■ **Problem details**
Read the data, and whenever a line holds the word "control", report that line.

Data entries
┏━━

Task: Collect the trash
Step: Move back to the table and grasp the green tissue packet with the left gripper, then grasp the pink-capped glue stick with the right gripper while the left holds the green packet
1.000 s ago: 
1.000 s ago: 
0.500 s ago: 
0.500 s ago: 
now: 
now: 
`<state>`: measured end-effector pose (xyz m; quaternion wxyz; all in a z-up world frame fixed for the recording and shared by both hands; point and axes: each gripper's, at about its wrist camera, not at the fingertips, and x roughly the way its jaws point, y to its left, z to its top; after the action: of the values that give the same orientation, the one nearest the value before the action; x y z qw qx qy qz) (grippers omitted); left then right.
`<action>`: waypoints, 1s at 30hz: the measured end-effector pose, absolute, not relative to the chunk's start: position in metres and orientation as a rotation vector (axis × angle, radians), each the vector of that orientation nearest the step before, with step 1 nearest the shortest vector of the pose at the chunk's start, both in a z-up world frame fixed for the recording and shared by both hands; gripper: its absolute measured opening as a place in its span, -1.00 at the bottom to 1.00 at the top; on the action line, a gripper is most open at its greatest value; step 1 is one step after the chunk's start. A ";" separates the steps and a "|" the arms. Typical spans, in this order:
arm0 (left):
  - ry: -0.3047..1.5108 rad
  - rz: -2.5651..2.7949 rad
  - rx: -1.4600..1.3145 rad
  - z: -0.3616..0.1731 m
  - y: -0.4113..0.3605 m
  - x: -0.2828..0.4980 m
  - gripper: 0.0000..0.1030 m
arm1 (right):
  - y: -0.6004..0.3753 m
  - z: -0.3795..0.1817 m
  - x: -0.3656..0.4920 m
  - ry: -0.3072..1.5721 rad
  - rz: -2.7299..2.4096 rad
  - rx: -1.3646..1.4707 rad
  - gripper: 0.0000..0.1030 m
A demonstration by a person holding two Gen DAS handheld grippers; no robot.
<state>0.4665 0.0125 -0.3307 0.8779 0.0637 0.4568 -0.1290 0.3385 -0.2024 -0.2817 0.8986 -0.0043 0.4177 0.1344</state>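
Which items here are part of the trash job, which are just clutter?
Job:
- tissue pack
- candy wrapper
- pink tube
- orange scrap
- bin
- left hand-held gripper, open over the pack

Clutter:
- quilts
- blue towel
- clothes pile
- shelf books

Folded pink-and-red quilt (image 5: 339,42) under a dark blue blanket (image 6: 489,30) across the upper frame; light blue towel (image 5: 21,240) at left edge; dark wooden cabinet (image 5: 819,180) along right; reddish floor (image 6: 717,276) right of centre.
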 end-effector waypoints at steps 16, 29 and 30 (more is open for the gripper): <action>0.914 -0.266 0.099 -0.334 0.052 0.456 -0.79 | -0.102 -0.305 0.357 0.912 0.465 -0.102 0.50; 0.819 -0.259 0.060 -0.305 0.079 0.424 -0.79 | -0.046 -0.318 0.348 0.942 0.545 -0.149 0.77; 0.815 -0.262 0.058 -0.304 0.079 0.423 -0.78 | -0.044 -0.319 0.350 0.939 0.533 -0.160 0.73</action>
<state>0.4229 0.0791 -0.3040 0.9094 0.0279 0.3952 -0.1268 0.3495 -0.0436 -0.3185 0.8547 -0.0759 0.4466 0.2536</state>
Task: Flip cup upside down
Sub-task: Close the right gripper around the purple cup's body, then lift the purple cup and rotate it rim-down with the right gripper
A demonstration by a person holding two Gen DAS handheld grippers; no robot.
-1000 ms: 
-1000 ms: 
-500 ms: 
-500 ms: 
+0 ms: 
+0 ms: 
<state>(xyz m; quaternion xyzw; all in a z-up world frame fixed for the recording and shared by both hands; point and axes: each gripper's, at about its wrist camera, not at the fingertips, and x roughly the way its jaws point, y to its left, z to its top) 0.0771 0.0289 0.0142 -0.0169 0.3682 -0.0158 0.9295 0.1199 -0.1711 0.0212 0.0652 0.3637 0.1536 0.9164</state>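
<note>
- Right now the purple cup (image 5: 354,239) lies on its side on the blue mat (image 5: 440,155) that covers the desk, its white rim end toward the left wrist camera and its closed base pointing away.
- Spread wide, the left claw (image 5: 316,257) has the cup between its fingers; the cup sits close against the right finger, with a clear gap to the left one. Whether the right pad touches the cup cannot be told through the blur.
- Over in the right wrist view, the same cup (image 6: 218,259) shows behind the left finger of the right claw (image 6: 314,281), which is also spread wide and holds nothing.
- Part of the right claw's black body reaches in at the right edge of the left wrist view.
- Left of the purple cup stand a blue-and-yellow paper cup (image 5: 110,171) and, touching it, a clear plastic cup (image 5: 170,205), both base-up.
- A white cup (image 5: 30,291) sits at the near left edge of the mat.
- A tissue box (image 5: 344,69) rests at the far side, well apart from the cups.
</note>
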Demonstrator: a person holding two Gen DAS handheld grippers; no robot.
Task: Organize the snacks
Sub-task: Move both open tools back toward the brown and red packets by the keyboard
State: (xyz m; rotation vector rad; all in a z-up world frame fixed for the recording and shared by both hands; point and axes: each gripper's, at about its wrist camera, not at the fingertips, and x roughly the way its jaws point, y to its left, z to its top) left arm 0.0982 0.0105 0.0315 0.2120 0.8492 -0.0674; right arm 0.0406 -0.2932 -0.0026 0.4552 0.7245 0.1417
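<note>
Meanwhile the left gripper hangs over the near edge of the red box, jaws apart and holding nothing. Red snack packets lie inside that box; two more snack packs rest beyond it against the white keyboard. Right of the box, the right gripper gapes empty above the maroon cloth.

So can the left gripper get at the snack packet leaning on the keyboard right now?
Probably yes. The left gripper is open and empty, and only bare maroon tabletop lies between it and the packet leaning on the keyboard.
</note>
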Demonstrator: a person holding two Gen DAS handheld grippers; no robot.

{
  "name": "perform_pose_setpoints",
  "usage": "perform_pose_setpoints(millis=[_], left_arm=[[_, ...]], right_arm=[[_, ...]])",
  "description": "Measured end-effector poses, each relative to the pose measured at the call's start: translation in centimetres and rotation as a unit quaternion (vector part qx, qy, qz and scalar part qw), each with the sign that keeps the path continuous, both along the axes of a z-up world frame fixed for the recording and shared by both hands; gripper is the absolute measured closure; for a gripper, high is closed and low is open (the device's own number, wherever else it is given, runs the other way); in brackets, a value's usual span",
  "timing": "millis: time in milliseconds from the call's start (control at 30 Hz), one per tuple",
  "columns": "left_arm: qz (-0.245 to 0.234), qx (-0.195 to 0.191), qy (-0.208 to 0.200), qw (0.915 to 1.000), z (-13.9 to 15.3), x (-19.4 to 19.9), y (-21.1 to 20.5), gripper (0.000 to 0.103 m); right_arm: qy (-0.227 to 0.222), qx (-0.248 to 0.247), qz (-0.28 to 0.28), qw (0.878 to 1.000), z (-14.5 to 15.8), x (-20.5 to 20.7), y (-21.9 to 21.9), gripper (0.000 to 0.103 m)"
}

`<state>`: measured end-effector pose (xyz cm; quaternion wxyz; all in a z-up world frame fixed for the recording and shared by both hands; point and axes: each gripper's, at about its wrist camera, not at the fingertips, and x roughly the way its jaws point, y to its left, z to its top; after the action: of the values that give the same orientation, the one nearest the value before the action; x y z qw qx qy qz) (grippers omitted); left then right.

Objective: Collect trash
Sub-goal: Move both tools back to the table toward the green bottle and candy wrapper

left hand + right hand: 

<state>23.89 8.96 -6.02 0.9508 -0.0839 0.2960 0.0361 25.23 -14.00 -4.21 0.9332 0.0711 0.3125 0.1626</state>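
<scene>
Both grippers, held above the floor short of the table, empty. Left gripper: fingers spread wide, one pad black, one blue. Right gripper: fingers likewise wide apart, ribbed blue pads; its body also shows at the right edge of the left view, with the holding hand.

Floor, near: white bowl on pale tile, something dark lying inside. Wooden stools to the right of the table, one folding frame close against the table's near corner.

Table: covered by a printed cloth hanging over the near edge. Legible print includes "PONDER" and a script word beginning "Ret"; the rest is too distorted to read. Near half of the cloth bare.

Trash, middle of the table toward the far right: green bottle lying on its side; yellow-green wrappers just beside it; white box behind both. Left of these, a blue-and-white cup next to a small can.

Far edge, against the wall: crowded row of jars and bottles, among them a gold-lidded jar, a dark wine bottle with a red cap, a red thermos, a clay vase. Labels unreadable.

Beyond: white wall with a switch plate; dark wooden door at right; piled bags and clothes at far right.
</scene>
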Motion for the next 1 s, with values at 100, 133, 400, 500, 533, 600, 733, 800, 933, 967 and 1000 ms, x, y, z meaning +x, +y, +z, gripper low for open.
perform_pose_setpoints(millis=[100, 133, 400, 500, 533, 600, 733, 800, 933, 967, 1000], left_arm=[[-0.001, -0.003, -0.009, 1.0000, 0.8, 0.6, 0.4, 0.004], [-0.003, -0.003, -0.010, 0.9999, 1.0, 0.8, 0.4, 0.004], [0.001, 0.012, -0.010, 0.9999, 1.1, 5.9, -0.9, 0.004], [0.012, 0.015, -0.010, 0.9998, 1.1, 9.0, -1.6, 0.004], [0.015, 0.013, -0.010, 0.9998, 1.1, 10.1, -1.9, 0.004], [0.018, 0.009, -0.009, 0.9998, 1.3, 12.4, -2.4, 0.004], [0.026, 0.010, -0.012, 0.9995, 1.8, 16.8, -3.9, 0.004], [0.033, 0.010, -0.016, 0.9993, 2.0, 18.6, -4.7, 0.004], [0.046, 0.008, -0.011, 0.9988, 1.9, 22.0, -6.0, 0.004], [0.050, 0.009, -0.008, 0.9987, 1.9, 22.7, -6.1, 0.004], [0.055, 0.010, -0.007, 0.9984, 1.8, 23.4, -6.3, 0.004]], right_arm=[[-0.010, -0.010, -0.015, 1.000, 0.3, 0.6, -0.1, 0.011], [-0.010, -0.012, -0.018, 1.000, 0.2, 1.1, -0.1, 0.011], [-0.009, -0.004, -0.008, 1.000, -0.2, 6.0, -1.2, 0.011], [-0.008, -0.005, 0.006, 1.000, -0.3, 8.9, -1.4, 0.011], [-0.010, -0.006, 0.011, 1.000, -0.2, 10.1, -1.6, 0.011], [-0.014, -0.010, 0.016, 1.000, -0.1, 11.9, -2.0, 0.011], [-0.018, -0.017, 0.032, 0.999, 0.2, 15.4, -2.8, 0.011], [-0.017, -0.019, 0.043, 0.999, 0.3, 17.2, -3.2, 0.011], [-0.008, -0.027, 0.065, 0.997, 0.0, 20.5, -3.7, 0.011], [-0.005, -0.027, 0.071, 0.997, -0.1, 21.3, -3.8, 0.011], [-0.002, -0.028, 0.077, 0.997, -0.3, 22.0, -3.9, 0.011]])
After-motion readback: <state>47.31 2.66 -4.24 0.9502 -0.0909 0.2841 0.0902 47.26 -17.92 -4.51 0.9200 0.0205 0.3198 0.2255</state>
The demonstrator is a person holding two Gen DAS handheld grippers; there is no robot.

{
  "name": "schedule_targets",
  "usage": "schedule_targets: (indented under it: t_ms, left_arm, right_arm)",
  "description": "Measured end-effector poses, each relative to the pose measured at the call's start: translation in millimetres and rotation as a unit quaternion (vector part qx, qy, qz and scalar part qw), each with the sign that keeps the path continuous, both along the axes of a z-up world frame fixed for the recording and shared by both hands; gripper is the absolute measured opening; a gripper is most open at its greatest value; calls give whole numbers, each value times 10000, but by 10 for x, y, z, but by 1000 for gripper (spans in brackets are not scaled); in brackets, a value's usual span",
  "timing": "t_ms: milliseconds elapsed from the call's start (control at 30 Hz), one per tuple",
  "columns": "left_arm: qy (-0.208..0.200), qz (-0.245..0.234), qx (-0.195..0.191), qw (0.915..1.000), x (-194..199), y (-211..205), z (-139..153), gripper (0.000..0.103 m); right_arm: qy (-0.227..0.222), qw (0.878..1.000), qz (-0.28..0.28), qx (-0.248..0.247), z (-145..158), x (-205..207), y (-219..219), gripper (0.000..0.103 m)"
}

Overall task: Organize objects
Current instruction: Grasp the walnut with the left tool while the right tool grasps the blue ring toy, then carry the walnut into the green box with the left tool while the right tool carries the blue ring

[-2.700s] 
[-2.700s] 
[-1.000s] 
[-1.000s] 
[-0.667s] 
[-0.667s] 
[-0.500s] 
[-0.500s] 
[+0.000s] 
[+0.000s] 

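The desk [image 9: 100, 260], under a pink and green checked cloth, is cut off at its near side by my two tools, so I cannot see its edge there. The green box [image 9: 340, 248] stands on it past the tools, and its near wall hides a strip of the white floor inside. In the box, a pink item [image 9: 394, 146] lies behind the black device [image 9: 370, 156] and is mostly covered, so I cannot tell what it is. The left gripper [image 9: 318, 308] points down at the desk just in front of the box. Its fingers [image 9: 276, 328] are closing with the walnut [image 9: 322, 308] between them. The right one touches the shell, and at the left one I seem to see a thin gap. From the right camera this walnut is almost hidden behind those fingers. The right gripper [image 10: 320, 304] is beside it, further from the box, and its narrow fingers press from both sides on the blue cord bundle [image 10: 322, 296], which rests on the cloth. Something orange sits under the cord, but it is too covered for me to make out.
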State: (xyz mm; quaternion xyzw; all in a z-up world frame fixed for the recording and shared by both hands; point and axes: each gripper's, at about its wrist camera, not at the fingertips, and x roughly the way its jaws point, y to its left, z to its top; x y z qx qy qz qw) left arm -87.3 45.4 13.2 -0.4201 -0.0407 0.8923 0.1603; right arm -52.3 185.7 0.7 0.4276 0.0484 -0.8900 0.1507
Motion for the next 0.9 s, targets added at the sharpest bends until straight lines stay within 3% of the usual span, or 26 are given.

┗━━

■ **Finished exercise**
  "timing": "millis: time in milliseconds from the call's start (control at 30 Hz), one per tuple",
  "timing": "t_ms: milliseconds elapsed from the call's start (control at 30 Hz), one per tuple",

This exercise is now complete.